TD-Info Paper: User Guide for Online Meetings
This news story has been archived
*** Updated version added 23/04/2020 ***
An updated version of the TD-Info Best Practice Guide has been produced, incorporating feedback following the initial release. Updates include:
- Suggestions for managing questions from attendees
- Additional tips on avoiding the unintentional sharing of material open on the presenters desktop
- The value of a post meeting evaluation to promote better meeting practices
- References and Additional Reading section added
The Skype for Business project has accelerated creation of an updated version of the User Guide for Online Meetings (solution agnostic and one of its project deliverables) in the light of the general need for increased online working.
A notice about this - and link to the document - was emailed to members on 27 March. This paper will be updated iteratively as new information is identified - and members are invited to provide feedback.
Download a copy updated on 23rd April 2020 HERE
The National Cyber Security Centre (NCSC) publish guidance for video conference services. Following the dramatic increase of utilisation of tools such as Teams, Zoom and Go to Meeting, NCSC have published advice for organisations grappling with security issues. Read the guidance here
A recent communication to members of the ICEF community summarised the following etiquette for online sessions [with additions in brackets]:
"Managing a large meeting entirely virtually is likely to be tricky, at least to begin with, hence the need for the following guidelines:
- Please mute your microphone unless speaking
- We will take questions at the end of each agenda item but please be mindful that everyone might want join in at the same time. Recommend that you try to make all your points in a single contribution (per agenda item) and let others know when you’ve finished.
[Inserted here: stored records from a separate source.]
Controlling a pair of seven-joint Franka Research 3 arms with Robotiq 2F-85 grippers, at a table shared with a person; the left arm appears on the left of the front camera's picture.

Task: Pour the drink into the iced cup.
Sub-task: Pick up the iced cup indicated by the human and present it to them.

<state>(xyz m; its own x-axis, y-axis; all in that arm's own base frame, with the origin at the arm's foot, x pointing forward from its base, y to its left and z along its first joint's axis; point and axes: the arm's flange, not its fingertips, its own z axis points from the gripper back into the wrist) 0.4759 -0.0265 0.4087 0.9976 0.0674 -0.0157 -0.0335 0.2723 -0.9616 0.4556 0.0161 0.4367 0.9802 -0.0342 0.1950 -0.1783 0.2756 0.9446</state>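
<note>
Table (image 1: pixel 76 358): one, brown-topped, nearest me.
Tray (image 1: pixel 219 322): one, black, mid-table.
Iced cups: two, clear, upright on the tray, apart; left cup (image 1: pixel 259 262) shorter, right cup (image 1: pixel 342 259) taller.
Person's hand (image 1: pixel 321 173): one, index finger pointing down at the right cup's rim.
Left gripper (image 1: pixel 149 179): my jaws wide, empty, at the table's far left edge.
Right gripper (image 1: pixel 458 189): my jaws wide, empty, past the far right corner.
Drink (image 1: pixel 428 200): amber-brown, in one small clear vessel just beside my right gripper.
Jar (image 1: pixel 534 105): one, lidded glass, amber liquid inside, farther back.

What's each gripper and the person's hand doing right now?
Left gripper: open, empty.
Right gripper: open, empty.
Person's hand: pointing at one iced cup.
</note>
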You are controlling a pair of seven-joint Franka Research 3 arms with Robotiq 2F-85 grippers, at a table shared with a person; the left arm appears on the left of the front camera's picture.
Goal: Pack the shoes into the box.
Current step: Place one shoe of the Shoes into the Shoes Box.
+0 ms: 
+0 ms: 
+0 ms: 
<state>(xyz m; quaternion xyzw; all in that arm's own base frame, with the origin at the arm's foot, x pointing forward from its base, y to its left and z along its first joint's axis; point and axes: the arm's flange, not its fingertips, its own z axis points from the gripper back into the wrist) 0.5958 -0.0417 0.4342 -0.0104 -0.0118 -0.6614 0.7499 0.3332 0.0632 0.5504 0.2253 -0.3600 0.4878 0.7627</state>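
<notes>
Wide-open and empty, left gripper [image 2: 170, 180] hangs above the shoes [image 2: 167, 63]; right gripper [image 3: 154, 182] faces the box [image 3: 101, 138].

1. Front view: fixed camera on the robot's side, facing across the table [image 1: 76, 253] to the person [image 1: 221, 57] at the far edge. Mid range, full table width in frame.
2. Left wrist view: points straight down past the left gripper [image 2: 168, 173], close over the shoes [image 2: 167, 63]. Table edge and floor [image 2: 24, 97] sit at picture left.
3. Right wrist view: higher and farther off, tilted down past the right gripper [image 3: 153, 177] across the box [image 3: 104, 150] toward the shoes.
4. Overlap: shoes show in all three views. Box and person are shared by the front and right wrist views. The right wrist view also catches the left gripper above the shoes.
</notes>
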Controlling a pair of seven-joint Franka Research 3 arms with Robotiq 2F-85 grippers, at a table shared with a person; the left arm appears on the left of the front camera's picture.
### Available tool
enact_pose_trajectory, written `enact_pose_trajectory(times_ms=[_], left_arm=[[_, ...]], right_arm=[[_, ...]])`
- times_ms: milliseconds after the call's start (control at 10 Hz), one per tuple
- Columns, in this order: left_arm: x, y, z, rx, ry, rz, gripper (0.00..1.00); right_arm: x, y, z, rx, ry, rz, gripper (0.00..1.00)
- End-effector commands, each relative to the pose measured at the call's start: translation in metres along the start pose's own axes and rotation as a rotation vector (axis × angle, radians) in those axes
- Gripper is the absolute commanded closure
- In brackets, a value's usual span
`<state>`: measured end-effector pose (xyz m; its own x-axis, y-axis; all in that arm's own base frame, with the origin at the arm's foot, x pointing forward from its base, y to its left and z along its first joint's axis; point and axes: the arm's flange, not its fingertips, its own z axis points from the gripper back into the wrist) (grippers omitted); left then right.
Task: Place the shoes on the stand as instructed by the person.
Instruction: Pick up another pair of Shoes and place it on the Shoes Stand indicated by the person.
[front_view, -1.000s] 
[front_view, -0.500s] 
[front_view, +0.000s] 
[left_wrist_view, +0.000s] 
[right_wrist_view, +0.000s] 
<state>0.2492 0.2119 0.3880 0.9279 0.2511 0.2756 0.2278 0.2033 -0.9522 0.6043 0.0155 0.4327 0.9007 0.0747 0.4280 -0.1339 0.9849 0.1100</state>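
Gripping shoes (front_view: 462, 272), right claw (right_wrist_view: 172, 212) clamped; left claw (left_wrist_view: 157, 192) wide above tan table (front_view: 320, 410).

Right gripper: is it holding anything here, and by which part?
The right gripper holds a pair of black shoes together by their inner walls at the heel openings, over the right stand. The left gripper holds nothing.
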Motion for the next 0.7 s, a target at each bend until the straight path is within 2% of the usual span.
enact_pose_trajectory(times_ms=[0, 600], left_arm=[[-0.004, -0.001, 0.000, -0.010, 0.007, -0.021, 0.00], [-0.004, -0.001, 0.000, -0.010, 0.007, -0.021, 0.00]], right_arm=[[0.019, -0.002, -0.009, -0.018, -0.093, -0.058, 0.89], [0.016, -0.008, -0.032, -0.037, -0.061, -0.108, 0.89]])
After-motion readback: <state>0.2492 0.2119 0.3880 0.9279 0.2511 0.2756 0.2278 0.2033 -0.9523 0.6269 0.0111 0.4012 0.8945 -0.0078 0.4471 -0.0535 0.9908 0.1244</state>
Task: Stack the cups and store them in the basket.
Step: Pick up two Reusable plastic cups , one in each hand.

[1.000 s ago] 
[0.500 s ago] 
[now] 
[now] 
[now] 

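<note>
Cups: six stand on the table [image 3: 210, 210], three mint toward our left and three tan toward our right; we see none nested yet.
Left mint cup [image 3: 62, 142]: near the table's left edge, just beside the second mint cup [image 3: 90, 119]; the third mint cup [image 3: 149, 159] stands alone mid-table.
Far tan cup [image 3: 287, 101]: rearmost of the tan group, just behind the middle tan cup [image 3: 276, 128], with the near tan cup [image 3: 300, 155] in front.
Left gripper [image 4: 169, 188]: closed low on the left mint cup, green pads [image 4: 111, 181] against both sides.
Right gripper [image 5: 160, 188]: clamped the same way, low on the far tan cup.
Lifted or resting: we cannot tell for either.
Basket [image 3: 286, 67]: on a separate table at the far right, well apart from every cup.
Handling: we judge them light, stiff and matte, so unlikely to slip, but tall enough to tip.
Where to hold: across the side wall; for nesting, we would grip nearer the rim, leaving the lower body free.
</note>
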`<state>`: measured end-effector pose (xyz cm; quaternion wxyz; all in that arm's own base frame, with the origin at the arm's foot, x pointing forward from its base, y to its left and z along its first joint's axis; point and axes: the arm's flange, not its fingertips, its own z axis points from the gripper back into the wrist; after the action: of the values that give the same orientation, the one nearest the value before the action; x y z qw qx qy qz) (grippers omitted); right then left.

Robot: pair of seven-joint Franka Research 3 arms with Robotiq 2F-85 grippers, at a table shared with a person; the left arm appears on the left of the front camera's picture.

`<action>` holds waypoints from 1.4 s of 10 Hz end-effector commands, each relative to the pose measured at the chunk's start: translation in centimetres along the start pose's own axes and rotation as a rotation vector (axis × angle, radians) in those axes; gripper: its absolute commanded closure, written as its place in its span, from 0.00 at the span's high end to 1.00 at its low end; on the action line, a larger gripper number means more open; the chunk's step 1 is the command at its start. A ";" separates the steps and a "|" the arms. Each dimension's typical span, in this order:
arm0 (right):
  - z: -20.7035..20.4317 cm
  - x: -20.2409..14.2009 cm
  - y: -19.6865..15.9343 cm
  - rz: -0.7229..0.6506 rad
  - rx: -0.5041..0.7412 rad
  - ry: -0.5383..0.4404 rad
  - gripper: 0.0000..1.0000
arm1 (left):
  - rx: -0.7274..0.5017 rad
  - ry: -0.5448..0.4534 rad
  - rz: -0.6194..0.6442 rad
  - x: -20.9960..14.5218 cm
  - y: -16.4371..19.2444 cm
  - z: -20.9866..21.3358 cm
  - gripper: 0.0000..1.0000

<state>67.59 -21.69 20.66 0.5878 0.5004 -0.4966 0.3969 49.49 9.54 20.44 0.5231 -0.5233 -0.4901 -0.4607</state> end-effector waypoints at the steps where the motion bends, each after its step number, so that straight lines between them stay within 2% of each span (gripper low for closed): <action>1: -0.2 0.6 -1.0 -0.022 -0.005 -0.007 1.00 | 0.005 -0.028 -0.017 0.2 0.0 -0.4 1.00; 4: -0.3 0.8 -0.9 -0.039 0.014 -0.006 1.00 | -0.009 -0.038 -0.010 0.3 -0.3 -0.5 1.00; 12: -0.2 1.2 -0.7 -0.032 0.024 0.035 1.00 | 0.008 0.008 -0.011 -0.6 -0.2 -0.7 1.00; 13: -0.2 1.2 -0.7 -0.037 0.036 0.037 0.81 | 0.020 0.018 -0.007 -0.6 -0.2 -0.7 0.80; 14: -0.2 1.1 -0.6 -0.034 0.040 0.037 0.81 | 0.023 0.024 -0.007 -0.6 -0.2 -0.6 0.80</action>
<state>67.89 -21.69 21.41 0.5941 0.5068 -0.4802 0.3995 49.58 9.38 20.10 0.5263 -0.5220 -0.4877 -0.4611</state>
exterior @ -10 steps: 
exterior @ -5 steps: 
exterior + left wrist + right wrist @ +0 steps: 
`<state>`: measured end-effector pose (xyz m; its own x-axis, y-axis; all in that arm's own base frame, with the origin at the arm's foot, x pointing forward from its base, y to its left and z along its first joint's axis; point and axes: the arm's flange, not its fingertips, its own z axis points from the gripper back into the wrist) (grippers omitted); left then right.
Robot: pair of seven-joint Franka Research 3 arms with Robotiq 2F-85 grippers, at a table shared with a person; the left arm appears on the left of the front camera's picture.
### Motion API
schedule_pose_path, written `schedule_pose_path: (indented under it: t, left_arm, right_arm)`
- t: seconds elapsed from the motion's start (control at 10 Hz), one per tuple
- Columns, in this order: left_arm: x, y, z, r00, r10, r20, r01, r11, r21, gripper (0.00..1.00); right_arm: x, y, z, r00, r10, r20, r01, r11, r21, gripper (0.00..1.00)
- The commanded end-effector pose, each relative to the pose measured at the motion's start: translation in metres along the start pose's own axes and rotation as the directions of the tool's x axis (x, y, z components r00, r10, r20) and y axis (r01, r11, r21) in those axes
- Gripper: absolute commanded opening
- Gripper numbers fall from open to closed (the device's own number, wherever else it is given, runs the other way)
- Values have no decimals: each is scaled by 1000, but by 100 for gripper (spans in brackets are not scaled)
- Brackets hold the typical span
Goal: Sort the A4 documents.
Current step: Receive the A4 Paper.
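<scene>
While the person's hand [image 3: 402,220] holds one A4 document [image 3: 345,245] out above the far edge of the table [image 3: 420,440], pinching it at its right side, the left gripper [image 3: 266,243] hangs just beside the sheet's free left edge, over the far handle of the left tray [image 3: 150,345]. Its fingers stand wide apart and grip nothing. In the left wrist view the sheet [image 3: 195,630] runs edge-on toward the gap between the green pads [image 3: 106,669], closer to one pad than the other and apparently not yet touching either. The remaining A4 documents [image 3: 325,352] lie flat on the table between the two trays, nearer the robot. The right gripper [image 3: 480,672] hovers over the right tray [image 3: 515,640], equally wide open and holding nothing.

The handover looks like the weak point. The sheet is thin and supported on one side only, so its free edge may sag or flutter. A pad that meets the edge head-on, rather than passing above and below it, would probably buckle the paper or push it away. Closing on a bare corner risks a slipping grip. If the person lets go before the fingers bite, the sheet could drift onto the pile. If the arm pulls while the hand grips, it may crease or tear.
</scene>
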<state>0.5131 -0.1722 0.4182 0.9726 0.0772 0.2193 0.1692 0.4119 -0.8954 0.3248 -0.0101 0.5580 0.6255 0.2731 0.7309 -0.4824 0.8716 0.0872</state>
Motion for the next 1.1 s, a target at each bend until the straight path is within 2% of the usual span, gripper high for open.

- Introduce yourself each time you speak
- If you have pre-formed questions please email them beforehand [to the meeting organiser; otherwise, use the chat function to type questions during the meeting]. Equally, feel free to add questions, risks and issues between meetings
- Rather than our usual round-the-table introductions at the beginning of the meeting, I intend to list attendees according to your meeting request submissions. [Where attendees join by email, they are visible by their email address; where they join by phone, they are visible by their phone number. In the case of the latter, a query will be made to match names to numbers; all this for the purpose of maintaining an accurate register of participants in the online meeting.]
See also the Industry Security Notice: Requirements for Remote Working with MOD Material News Item and download link.
Also, you may find useful a video (52:53) titled Leading through a pandemic: Working virtually. Lynda Gratton, Professor of Management Practice, advises on the actions to take "to ensure you’re not just surviving but thriving in the world of virtual working." From her monthly HotSpotsMovement (March) newsletter is this summary of key messages in the video.
"Lynda has identified six key actions that will help each of us, and our colleagues, ensure we remain high performing whilst working virtually:
1. Invest in intuitive technology – Make sure the technology needed for home working is part of everyday working, so people are familiar with it and can be productive while using it.
2. Experiment with big conversations – Now is a great opportunity to bring your people together at scale, to try new ways of working, solve problems together and engage in mass discussions. We bring thousands of people together across organisations and countries for 72-hours in our Collaboration Jams.
3. Reimagine the home workspace – Make sure it is dedicated to work and can be left when work is complete, in order to keep the boundaries of home and work life distinct. Protect your workspace from outside distraction to avoid feelings of rootlessness and ensure that as well as easy access to work tools there is room for idiosyncrasy.
4. Make it human – Use video as much as possible so that people can feel as though they are interacting face-to-face. Make sure you build in water cooler conversations: a daily check-in, ‘coffee break’ or weekly ‘cocktail hour’ to ensure people have the opportunity for the social interaction they would usually have in the office.
5. Create natural working rhythms – Regular daily team meetings are vital for providing the workday structure. Projects also need to maintain a structured kick-off, onboarding and milestone structure.
6. Focus on collaboration and trust – By building structured tasks with the following elements:
a. Decide goals and key roles
b. Define boundaries and control
c. Clarify tasks and processes
d. Measure roles and commitments
One of the most important points Lynda made on the webinar was that this is not a blip. We are not going to return to the way we worked before, as it will fundamentally change the way both individuals and organisations work. The current situation gives us an opportunity to reset our ways of working and, by keeping our innovative spirit, emerge more resilient than before."